Sunday, March 4, 2012

Dance vs. Dancer

It's been a relaxing weekend but the hard work is coming up tonight. Every year our bellydance club holds a spring show (one of the largest in the Midwest), and this year I'm in charge of choreographing the intermediate piece for our students. When I have a choreography in my head it always looks impeccable. And for reason the dancers are all the same height with brown hair. Hm. I need to get the Bellydance Superstars out of my head. :) When I see the dance actually done though, I think, "Wow. Performing is hard."
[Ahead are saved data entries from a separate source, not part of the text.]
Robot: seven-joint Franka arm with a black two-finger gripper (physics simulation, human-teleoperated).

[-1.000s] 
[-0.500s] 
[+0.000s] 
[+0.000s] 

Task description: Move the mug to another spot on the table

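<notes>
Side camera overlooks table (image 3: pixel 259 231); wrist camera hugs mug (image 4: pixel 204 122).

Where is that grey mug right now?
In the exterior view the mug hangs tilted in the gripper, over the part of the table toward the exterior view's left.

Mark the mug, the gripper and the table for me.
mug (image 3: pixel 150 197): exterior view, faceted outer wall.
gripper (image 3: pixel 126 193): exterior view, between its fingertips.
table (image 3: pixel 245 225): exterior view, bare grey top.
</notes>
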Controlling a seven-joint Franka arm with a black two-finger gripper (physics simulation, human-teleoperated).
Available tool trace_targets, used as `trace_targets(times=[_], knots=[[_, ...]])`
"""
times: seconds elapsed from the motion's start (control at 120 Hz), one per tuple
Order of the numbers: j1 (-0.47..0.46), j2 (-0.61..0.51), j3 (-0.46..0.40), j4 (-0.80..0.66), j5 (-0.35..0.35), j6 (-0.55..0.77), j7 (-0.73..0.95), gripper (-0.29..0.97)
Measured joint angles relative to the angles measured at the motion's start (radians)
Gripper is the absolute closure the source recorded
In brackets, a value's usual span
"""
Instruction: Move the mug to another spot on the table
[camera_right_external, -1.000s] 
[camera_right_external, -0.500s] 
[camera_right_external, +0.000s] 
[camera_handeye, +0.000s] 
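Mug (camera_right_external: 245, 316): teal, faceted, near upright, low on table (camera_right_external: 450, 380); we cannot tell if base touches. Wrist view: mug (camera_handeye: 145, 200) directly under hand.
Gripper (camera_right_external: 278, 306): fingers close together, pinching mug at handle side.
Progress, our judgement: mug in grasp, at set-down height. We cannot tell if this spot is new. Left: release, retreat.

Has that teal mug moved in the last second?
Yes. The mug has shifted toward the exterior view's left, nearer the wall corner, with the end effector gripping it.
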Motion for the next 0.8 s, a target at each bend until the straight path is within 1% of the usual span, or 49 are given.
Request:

So many dancers start out thinking that dancing is in the moves. Sure, I've seen some dances that have the most amazing feats in the world added in. Full back bends. Flips. Double swords balanced on the head. Swords balanced on the tips of daggers. But the moves are never what makes a performance. I've seen dances with some beautiful choreographies, but the dancers look like they're performing under threat of death. If you've ever been to a beginner hafla, then you know what I'm talking about. They're those expressions that come from a dance leader saying over and over again, "SMILE, LADIES!" The dancers look everywhere from entrants into a Miss America pageant or staunchly staring down the back of the room even though their audience is right in front of them.

For the beginner pieces last year that was fine, but the intermediate piece demands so much more than that. The song we're dancing to is called "The Man Who Drinks". While I don't exactly know the lyrics (they're in Russian), I can tell by the upbeat sound that whichever man is drinking is pretty excited about it. This means that the dancers have to show excitement too. Teaching how to perform excited is very, very difficult. I have no idea how acting coaches do it.

What I do know is that for all the countless times I've screwed up when performing, it's always been my facial expressions that have saved me and kept me in the moment. And even if it was horribly obvious that I was doing something completely different from another performer, the audience looks at my face and sees what I want them to: "Oh! Silly me. Wasn't that cute that I totally planned to mess up!" "Why are you thinking I'm confused? I'm smiling just like nothing is wrong at all! These are not the droids you're looking for!"

I feel like mastering performing comes with time and confidence. Forcing it seems very difficult. But if I even manage to get one of those ladies to smile and straighten up for the whole dance at practice tonight, then I'll be happy. And come the show in a few weeks, I think the audience will be happy too. Well, that is if I can find a gypsy costume that doesn't make us look like happy-go-lucky pirate wenches.


1 comment:

Vashti said...

That choreography AND the performance was awesome. I would be stumped to classify it as anything other than "way fun to watch"!.